Todo o desenvolvimento da Operação Lava-Jato se deu sob absoluta exceção. Grampos ilegais, conduções coercitivas criminosas, implementação da indústria de delações premiadas, tolhimento de liberdades individuais e, acima de tudo, a tentativa de criminalizar um partido e suas principais lideranças. Os pontos positivos dessa operação – como a prisão de alguns dos empresários que mandam no Brasil há décadas e décadas – nem de longe fazem essa balança se tornar positiva.
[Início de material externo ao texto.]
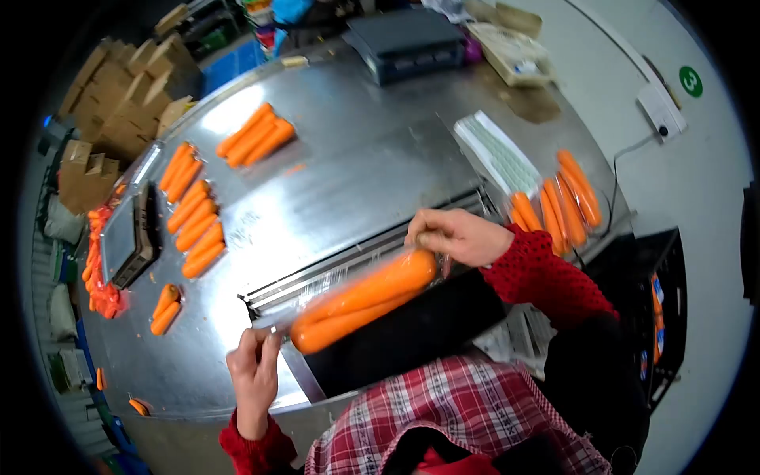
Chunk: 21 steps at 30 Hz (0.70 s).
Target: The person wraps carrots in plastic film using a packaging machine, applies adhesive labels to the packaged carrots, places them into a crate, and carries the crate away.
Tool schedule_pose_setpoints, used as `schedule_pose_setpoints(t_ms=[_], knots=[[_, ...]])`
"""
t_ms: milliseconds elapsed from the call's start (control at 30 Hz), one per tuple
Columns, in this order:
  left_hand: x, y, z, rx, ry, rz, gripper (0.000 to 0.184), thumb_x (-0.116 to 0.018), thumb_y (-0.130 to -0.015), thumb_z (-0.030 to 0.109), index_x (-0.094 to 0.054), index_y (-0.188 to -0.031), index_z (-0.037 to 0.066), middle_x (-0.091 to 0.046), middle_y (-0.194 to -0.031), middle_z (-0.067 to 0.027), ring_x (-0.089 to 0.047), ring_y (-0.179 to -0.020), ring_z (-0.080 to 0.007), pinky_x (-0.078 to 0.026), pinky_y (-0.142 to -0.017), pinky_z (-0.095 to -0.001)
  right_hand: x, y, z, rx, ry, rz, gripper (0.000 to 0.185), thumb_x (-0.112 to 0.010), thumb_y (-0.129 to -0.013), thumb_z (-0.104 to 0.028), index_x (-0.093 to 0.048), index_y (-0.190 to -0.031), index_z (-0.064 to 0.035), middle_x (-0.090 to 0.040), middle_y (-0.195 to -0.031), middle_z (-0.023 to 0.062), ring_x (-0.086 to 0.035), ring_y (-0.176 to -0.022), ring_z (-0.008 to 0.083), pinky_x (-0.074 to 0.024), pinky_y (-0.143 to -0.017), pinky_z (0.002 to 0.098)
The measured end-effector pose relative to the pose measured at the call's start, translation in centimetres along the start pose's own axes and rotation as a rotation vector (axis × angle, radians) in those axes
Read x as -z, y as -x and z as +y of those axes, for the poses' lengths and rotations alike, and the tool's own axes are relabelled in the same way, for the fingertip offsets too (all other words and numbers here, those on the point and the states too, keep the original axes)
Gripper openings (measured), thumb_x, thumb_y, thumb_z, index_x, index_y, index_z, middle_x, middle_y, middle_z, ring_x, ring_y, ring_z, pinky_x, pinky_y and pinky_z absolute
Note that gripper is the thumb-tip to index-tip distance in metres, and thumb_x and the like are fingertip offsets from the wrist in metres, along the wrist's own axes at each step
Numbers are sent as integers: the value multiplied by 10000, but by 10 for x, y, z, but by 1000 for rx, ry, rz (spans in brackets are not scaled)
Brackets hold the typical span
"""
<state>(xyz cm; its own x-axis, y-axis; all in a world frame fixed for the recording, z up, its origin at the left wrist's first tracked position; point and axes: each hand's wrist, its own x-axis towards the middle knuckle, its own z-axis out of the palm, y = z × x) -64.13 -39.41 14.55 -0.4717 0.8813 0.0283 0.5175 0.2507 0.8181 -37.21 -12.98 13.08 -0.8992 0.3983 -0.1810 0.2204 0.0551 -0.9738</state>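
Through the feed I see the left hand [254,374] and right hand [462,237] each pinching an end of clear film [280,323] around the carrots [366,294] above a black pad [416,340], this wrap seemingly unfinished, the packs [553,212] at right probably done, the groups [195,234] at left unclear.

Carrots [360,305] are blurring; clear film [281,324] around them is showing no traceable edge from where I'm standing. Left hand [255,370] is pinching film, exact grip too small to tell. Right hand [463,236] is gripping other end, curled fingers hiding pinch. Carrots are covering part of black panel [427,328]. Black crate [674,348] is concealing part of orange packs [658,305]. View's lower edge is cutting off checked garment [451,392]; right edge, dark object [750,241], identity untellable.
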Motion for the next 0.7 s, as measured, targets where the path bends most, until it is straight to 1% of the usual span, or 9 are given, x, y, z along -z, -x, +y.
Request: schedule_pose_setpoints(t_ms=[133, 200, 267, 333, 367, 433, 533, 600, 700], knots=[[-24, 48, -27, 376, 280, -208, 189, -561, -971, 122, -591, -847, -18, -631, -745, -5, -440, -584, -27, -360, -529, -199, -45, 45, 49, -288, -157, -30, 179, -485, -993, -205, -523, -1045, -37, -562, -870, 52, -575, -712, 104, -548, -514, 242], [-34, 55, -41, 610, 319, -203, 139, -579, -955, 122, -607, -904, -4, -646, -803, -26, -474, -657, -23, -382, -564, -179, -54, 60, 70, -316, -198, 126, 219, -498, -990, -229, -547, -1031, -19, -610, -884, 82, -607, -735, 119, -545, -499, 250], [-43, 64, -57, 495, 257, 104, 124, -610, -934, 120, -628, -974, 4, -635, -823, -9, -459, -643, -23, -368, -564, -177, -50, 75, 79, -448, -506, 494, 234, -532, -976, -214, -565, -1003, 16, -626, -908, 125, -645, -734, 151, -553, -513, 275], [-43, 64, -55, 441, 278, 301, 150, -629, -912, 98, -635, -1036, 14, -627, -901, -8, -449, -632, -30, -362, -557, -185, -47, 89, 103, -322, -729, 591, 242, -533, -974, -198, -563, -1018, 39, -626, -913, 127, -643, -722, 155, -561, -562, 286], [-39, 70, -68, 528, 241, 212, 175, -627, -900, 74, -631, -1062, 8, -618, -1005, -33, -468, -689, -43, -379, -593, -190, -48, 92, 102, -325, -757, 519, 224, -553, -965, -176, -575, -980, 46, -629, -898, 113, -635, -714, 147, -557, -616, 282], [-47, 85, -98, 393, 306, 165, 65, -606, -905, 59, -601, -933, 0, -605, -1019, -57, -494, -764, -73, -410, -678, -210, -56, 94, 99, -340, -634, 464, 200, -571, -955, -159, -579, -950, 40, -629, -871, 103, -628, -706, 139, -546, -619, 271], [-65, 89, -91, 252, 242, 225, 138, -549, -948, 69, -521, -821, 23, -603, -945, -52, -507, -791, -84, -416, -717, -218, -70, 97, 109, -344, -508, 411, 135, -612, -928, -110, -589, -889, 17, -625, -795, 76, -606, -676, 111, -513, -623, 236], [-71, 89, -92, 254, 464, 373, 159, -501, -984, 97, -498, -837, 36, -570, -846, -28, -489, -758, -83, -406, -691, -222, -86, 88, 109, -155, -384, 659, 99, -587, -937, -89, -589, -899, 3, -613, -768, 47, -583, -640, 92, -486, -589, 224], [-82, 80, -78, 327, 664, 488, 195, -460, -1010, 136, -457, -830, 63, -414, -711, 13, -399, -643, -74, -370, -573, -226, -101, 64, 112, -151, -267, 857, 122, -559, -945, -94, -581, -883, 9, -557, -679, 1, -508, -564, 68, -412, -519, 224]])
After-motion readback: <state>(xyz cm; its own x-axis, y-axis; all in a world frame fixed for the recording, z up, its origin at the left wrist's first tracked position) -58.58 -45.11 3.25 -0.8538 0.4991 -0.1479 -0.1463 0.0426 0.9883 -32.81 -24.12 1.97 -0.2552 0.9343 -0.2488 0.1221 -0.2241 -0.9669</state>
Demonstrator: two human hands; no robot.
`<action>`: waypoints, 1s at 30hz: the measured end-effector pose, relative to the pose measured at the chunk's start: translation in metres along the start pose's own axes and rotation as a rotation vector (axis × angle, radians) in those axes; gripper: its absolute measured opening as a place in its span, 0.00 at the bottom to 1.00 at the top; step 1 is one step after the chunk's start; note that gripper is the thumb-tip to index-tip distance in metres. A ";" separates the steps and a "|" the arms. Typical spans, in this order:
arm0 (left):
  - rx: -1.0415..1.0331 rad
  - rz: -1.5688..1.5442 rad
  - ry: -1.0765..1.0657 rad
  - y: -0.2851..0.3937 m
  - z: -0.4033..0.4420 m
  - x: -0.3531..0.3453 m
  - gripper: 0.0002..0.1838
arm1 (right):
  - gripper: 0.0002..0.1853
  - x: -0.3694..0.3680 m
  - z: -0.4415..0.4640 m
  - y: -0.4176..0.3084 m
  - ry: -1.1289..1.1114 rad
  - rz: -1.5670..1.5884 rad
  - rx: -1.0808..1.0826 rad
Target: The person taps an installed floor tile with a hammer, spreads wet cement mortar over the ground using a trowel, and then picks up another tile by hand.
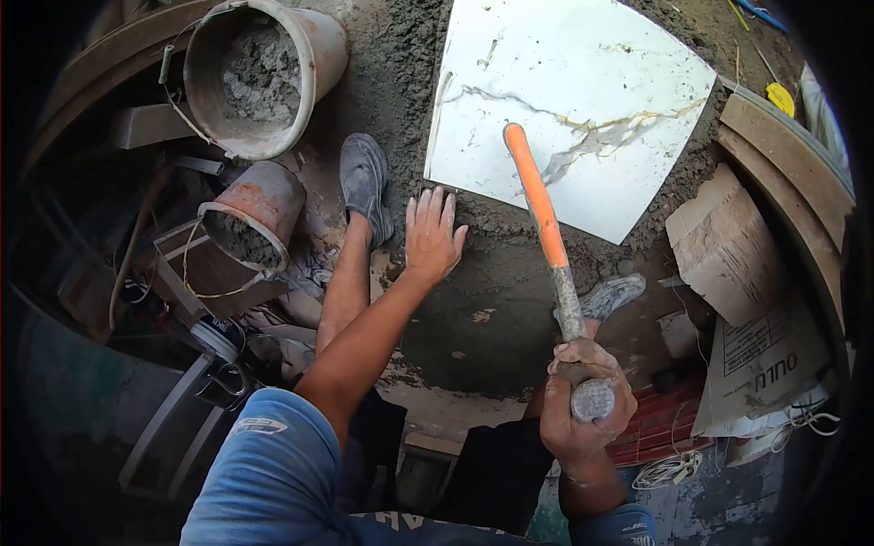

A Lava-Jato, ou melhor, o que fizeram dela, tornou-se uma bomba capaz de explodir a democracia no Brasil e mergulhar o País em uma profunda onda de incertezas e escuridão.
Curiosamente, o impeachment que querem aplicar sobre Dilma nada tem a ver com a Lava-Jato. Afinal, por mais que tenham tentado – e tentaram! -, jamais encontraram qualquer indício de enriquecimento ou favorecimento da presidenta por meio de corrupção na Petrobras. Ao contrário, Dilma será lembrada, certamente, como a mais republicana entre todos os presidentes que o Brasil já teve, tendo demonstrado respeito e apreço às instituições que a apunhalam pelas costas. O lugar de Dilma na História será bem diferente daquele que a mídia monopolista tenta garantir.
Mas o golpe, para ser bem sucedido, não pode parar em Dilma. Afinal, derrubar a presidenta da República vai despertar na juventude, nos movimentos sociais e nos trabalhadores em geral um sentimento de revolta contra todo o processo e o ilegítimo governo que emergirá. Por isso, o golpe precisa ir além. Seria perigoso demais – para eles – se, após a queda de Dilma, o PT pudesse contar com Lula nas ruas, pronto para incendiar o país e levantar verdadeiras multidões contra o golpe parlamentar e midiático. Não, eles não podem permitir isso.
E é aí que entra Rodrigo Janot.
O Procurador-Geral da República, que demorou uma eternidade para descobrir os podres de Aécio Neves (aliás, por onde andam as denúncias sobre o financiamento ilegal do PSDB em 2012?), correu contra o tempo para envolver Lula na Lava-Jato. Como era de se esperar, não há prova. Não há absolutamente nada. Assim como fizeram os juízes do STF em 2012, Janot lança mão de uma muleta chamada de teoria do domínio do fato: ou seja, Lula tinha de saber o que estava acontecendo, por mais que não haja qualquer indício de que, de fato, soubesse.
Mas isso não importa.
O justiçamento há muito dispensou “formalidades”; a esta altura, de nada vale o fato de que a presidenta Dilma não cometeu crime de responsabilidade e que, portanto, não deveria sequer estar sendo ameaçada de impedimento; não importa se Lula não tem contra si qualquer prova de corrupção; não importa se a Operação Lava-Jato, com seu pretenso objetivo de vencer a corrupção, virou um instrumento político de criminalização da esquerda progressista.
Nada disso importa mais. A grande imprensa está ali, diariamente, pronta para fazer o que vem fazendo desde a Ação Penal 470: cobrir o cadáver da democracia brasileira com a manta da luta contra a corrupção.
No entanto, não há surpresa. Afinal, como disse Eduardo Fagnani, a democracia é um ponto fora da curva no capitalismo brasileiro.